Monday, May 12, 2008

Mother's Day Humor

My daughter is also a writer and also a blogger. I don’t read her blog because I don’t want to inhibit her in writing for the 20-something crowd. Think about it. When you were 20-something, would you have wanted your mother to read your letters? Alrighty then. But on Mother’s Day she specifically told me the blog was dedicated to me and sent me to read it. OK, really sweet pic of me and my daughter when she was a toddler. And lovely nice I love you words.
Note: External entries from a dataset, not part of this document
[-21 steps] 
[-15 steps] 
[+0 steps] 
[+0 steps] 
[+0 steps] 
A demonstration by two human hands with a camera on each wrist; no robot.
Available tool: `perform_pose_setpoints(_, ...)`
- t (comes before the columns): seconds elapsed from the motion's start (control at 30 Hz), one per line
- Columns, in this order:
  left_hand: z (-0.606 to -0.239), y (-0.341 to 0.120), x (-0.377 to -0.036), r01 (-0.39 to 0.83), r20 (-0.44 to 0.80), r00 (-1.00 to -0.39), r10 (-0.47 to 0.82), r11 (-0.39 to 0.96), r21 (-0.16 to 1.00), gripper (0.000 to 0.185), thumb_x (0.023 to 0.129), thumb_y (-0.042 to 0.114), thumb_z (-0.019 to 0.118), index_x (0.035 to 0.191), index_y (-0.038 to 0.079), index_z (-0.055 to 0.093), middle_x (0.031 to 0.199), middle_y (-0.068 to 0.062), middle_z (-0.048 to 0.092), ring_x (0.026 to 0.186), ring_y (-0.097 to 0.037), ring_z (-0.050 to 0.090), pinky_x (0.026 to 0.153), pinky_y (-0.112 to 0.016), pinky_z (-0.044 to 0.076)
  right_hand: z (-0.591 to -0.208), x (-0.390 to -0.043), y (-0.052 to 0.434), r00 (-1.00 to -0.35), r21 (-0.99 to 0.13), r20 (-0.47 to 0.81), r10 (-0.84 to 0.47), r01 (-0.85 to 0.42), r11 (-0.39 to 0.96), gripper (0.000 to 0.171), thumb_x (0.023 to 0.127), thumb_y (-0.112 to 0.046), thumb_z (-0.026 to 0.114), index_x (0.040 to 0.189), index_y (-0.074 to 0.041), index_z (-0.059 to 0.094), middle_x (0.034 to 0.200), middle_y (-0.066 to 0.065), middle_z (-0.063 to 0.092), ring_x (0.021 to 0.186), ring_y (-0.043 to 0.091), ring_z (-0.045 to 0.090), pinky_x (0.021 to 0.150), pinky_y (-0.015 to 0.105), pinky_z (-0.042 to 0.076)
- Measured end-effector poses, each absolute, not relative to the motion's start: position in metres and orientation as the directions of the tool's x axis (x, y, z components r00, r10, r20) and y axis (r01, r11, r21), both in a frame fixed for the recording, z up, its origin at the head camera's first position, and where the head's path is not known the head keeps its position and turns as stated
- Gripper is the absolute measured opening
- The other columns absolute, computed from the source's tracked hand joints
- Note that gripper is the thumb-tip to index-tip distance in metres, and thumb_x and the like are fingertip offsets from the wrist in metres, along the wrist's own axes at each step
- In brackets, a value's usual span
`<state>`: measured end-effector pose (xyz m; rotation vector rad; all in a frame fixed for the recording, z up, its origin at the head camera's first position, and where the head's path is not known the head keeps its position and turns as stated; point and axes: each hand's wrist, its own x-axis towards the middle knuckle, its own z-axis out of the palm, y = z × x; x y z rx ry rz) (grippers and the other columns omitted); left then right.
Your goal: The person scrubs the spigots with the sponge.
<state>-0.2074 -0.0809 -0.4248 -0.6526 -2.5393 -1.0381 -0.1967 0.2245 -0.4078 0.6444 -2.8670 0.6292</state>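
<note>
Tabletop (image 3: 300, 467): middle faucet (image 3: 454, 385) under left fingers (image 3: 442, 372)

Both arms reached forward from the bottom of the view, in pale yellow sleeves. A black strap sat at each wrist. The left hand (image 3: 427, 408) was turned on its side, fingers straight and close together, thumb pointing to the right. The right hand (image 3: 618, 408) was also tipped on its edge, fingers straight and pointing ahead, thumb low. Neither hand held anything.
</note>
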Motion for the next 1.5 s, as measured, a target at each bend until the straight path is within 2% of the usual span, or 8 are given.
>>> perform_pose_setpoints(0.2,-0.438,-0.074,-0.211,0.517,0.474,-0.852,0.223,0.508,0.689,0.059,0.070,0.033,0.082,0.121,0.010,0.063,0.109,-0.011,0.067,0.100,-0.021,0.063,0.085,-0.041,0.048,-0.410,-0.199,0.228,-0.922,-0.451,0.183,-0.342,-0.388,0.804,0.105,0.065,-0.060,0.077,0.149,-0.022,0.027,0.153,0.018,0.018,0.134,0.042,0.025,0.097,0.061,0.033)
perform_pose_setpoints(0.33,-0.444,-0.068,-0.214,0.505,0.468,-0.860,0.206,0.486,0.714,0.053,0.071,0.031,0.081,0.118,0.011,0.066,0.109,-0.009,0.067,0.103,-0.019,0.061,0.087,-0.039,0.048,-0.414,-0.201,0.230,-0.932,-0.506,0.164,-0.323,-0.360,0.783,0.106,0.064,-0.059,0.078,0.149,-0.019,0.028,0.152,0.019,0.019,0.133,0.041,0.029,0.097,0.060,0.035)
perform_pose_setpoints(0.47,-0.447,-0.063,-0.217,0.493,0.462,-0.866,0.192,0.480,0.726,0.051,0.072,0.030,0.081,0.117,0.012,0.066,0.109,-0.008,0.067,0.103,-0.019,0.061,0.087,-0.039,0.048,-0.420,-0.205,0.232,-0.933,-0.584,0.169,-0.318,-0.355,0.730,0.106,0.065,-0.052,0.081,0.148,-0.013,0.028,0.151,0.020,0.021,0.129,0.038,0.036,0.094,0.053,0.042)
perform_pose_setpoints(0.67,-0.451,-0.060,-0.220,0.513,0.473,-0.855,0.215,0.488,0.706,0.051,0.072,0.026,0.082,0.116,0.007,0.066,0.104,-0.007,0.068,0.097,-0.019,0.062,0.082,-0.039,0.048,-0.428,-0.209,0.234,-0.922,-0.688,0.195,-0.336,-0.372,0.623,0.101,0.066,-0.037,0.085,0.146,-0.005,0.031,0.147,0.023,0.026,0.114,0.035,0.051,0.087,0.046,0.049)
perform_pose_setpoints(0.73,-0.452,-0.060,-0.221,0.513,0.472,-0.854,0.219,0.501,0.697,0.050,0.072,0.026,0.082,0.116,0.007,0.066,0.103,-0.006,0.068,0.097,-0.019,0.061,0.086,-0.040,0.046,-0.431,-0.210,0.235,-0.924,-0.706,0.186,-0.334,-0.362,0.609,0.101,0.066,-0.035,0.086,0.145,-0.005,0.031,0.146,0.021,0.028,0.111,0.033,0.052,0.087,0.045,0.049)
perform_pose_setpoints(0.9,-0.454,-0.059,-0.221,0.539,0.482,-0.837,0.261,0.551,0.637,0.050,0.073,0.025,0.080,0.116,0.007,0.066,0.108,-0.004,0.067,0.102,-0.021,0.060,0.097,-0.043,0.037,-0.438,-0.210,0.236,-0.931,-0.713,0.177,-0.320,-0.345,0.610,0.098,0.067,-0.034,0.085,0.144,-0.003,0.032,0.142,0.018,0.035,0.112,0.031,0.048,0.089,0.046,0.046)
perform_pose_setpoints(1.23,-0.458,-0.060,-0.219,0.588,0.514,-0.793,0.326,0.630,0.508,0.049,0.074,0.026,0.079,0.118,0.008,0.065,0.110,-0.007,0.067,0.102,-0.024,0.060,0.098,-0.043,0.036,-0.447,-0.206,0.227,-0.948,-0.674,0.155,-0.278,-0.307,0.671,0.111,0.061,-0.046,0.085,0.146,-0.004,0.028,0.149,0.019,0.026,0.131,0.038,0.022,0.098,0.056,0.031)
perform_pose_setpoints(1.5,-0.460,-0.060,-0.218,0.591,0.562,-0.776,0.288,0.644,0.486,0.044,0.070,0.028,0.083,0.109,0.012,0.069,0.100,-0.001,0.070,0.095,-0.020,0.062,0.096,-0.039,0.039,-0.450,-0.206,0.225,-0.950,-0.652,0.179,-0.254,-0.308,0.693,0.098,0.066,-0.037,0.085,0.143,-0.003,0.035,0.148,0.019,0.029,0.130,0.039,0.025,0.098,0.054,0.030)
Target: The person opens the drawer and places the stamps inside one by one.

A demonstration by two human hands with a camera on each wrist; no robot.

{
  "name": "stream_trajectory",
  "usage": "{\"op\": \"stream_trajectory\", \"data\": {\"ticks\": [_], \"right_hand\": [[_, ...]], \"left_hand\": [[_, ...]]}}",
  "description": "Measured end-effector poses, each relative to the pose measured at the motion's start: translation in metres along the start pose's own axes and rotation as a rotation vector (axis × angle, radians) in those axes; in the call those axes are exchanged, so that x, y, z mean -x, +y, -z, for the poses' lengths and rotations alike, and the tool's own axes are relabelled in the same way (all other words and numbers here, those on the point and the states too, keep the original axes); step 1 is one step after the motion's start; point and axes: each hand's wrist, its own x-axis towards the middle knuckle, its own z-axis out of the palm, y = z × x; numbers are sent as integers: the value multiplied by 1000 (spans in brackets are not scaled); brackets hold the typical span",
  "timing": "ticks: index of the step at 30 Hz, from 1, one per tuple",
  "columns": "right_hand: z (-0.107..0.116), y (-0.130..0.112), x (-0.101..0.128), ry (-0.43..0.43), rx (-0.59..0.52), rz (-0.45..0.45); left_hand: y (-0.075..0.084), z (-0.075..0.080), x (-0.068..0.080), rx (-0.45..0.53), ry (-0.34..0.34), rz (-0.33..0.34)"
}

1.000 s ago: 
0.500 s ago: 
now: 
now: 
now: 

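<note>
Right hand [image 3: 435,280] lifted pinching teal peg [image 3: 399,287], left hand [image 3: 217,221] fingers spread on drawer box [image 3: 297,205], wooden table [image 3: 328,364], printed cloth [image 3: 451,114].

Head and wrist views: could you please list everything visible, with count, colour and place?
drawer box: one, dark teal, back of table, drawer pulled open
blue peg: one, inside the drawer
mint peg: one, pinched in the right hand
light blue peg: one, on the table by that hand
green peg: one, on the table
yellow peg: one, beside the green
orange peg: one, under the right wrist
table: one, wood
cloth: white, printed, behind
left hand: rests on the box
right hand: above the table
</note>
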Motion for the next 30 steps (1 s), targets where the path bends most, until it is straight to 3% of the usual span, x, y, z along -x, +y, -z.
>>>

Then she proceeds to relate several of the most embarrassing moments in my career as a klutz, including the time, apparently related to her by her father, when I got my foot tangled in my handbag strap and fell out of the car, then smacked my eye on the car door trying to straighten myself out. I wound up with a black eye on that one. My daughter loves to point out how uncoordinated I am, but she always overlooks her father’s foibles. Like the time he set his napkin on fire from a candle burning on the buffet table at a wedding reception. That stunt resulted in a slew of people doing a hat dance on the napkin to put out the flames. But does she write about Dad’s mishaps on the blog? Nope. I have to be the brunt of her humor. I guess it’s part of a long tradition of comediennes using their mothers as their best material. Oh well. As long as she keeps sending all that love my way while she’s laughing at me, I’ll survive. (And I confess I’m proud of her imaginative sense of humor, which keeps her readers laughing.)